A case of nodular pseudoangiomatous stromal hyperplasia (PASH).

Department of Surgery, Graduate School of Medicine, Kyoto University, Kyoto, Japan.
Breast Cancer (Impact Factor: 1.51). 02/2006; 13(4):349-53. DOI: 10.2325/jbcs.13.349
Source: PubMed

ABSTRACT Pseudoangiomatous stromal hyperplasia (PASH) of the breast is a common microscopic lesion that is found at breast biopsy, and presents with proliferation of the stromal cells and slit-like pseudovascular spaces with endothelial-like spindle cells. In contrast, nodular PASH is relatively rare. We report here a case of nodular PASH with multiple palpable masses. A 49-year-old woman who had experienced gradual enlargement of her breasts for 13 years noticed an elastic but firm palpable mass in her breast. We were able to detect 7 masses in her right breast and 2 in the left. Ultrasonography and mammography demonstrated nonspecific findings, and FNA and CNB did not establish a diagnosis.

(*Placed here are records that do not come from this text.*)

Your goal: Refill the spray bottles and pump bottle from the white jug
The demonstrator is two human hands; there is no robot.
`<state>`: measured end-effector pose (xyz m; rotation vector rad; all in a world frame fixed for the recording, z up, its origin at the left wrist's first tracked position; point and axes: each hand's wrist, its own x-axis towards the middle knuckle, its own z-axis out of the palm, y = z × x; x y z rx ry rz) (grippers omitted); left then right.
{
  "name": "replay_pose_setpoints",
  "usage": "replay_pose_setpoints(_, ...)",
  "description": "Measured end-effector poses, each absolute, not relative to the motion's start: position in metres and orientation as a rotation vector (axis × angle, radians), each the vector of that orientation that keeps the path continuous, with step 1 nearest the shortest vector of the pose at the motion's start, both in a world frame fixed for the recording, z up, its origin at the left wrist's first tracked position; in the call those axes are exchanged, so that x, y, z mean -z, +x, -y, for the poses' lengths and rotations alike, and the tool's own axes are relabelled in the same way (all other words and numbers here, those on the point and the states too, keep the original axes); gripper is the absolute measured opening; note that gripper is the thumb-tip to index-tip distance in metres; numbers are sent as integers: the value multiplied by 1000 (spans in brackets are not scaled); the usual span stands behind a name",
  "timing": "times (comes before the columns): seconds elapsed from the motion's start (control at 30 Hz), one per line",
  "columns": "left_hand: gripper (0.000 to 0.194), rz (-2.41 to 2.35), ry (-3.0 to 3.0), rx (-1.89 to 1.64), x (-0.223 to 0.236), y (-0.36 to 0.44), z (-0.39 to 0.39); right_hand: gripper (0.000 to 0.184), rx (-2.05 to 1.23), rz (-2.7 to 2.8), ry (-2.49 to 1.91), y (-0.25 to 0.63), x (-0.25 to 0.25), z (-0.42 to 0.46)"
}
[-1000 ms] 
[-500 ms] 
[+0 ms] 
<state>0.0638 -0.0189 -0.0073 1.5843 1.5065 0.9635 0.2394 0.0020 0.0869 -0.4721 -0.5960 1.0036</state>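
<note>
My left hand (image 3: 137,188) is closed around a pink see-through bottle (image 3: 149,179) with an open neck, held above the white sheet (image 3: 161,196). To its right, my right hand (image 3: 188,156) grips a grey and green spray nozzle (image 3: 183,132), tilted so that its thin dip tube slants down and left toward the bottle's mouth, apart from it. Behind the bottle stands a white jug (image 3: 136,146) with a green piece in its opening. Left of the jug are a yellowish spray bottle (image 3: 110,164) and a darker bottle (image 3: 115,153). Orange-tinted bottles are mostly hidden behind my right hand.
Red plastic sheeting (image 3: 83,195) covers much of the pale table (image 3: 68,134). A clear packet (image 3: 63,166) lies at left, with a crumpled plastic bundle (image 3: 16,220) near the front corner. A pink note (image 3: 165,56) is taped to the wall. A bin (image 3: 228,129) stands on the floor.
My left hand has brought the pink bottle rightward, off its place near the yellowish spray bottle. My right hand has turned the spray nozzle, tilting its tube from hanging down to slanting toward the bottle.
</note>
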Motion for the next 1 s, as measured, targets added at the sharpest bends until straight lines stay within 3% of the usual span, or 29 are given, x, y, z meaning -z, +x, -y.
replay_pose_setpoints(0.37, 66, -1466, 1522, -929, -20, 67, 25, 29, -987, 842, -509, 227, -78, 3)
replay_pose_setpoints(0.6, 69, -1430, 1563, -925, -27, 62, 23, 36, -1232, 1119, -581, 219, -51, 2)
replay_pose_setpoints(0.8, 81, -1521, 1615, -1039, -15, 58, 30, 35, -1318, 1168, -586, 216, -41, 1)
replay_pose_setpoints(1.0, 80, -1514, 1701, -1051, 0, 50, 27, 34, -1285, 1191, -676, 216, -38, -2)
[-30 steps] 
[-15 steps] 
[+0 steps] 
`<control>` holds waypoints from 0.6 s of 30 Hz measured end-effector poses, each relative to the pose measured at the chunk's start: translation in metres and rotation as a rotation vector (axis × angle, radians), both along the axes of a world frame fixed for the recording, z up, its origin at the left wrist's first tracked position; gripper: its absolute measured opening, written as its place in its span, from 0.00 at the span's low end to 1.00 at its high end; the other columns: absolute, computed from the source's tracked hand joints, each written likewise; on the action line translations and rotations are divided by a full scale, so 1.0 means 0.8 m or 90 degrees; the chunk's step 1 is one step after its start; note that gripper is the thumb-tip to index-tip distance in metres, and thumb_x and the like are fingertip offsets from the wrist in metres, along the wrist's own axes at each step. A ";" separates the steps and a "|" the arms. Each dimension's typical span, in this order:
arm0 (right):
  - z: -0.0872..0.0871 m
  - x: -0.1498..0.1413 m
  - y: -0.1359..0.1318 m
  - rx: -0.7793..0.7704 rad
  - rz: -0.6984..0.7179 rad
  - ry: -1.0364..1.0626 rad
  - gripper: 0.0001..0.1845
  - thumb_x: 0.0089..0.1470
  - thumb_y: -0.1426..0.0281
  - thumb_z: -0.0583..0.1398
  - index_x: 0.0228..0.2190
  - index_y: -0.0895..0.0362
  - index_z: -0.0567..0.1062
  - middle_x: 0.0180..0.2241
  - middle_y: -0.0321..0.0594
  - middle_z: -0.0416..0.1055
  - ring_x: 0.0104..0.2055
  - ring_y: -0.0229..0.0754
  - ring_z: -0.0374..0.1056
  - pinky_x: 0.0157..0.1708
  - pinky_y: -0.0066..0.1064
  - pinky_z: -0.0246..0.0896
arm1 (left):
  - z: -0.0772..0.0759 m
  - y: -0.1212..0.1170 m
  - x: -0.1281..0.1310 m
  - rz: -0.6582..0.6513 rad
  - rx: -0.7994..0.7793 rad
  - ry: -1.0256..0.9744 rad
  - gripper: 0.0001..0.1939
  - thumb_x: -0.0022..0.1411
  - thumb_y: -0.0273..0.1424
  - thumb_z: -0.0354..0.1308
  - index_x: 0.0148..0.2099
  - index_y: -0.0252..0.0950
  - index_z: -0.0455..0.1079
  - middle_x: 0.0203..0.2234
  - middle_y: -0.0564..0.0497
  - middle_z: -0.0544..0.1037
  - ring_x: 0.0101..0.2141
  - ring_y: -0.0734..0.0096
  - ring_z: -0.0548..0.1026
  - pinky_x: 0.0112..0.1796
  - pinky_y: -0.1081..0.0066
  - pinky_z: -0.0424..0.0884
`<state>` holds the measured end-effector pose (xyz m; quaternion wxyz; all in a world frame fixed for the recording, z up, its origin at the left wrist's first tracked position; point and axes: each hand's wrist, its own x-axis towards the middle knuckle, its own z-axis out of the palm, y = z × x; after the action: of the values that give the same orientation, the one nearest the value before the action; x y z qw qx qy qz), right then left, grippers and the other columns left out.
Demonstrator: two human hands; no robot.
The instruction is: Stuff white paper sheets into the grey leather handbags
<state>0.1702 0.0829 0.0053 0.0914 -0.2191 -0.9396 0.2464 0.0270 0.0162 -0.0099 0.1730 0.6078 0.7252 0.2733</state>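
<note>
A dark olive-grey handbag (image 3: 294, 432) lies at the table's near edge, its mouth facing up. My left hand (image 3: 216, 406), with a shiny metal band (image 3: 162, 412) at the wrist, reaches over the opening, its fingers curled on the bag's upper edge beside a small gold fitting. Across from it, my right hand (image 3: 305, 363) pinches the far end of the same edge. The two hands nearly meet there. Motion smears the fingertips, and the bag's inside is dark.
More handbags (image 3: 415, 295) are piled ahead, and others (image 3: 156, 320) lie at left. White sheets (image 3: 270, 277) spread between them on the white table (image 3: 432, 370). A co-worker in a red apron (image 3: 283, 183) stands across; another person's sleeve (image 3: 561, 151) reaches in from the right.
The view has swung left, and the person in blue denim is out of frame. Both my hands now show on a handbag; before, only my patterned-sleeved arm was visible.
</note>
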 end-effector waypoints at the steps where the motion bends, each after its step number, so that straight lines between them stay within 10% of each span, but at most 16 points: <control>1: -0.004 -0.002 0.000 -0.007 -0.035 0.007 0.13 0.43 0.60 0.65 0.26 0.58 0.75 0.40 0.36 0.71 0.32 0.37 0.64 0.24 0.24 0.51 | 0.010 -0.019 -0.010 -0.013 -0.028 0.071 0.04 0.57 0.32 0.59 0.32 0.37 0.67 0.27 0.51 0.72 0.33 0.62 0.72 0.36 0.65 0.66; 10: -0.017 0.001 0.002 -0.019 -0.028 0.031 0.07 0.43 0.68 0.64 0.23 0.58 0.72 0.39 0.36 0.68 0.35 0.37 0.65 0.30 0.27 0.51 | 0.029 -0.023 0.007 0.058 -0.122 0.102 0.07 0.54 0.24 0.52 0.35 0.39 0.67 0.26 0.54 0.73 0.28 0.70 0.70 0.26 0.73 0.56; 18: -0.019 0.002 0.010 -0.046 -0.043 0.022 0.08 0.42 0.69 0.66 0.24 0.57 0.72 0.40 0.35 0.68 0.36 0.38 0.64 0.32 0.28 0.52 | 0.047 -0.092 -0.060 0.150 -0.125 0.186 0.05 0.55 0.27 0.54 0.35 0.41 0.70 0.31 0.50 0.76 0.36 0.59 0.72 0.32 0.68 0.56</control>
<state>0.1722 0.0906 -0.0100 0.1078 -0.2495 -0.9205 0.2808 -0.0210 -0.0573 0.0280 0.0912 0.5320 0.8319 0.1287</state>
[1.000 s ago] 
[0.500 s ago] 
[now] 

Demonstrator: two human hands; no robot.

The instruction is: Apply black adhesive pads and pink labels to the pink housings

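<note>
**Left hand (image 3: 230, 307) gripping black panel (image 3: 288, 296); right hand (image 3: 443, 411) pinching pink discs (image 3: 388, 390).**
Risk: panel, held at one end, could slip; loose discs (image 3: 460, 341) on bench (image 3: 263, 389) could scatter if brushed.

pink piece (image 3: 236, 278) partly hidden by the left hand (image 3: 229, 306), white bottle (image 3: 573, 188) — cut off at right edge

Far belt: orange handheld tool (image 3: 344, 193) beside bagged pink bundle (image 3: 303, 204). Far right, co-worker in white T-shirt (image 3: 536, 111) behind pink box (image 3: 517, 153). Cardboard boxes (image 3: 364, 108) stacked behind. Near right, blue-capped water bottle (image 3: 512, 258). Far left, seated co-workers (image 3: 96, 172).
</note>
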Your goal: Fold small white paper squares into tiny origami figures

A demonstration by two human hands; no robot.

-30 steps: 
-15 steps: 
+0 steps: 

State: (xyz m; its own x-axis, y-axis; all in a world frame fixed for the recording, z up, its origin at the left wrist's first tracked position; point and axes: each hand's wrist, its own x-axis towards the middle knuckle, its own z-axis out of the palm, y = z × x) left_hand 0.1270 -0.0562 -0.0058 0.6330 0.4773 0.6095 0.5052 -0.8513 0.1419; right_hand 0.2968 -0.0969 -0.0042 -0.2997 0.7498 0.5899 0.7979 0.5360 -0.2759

An excisional biopsy was performed, and the pathological findings revealed nodular PASH. Eighteen months after the excisional biopsy, the size of the nodules and the whole breast had decreased remarkably. While the possibility of a change in the hormonal background or the influence of drugs was considered, we were not able to reach a single specific conclusion regarding the pathogenesis.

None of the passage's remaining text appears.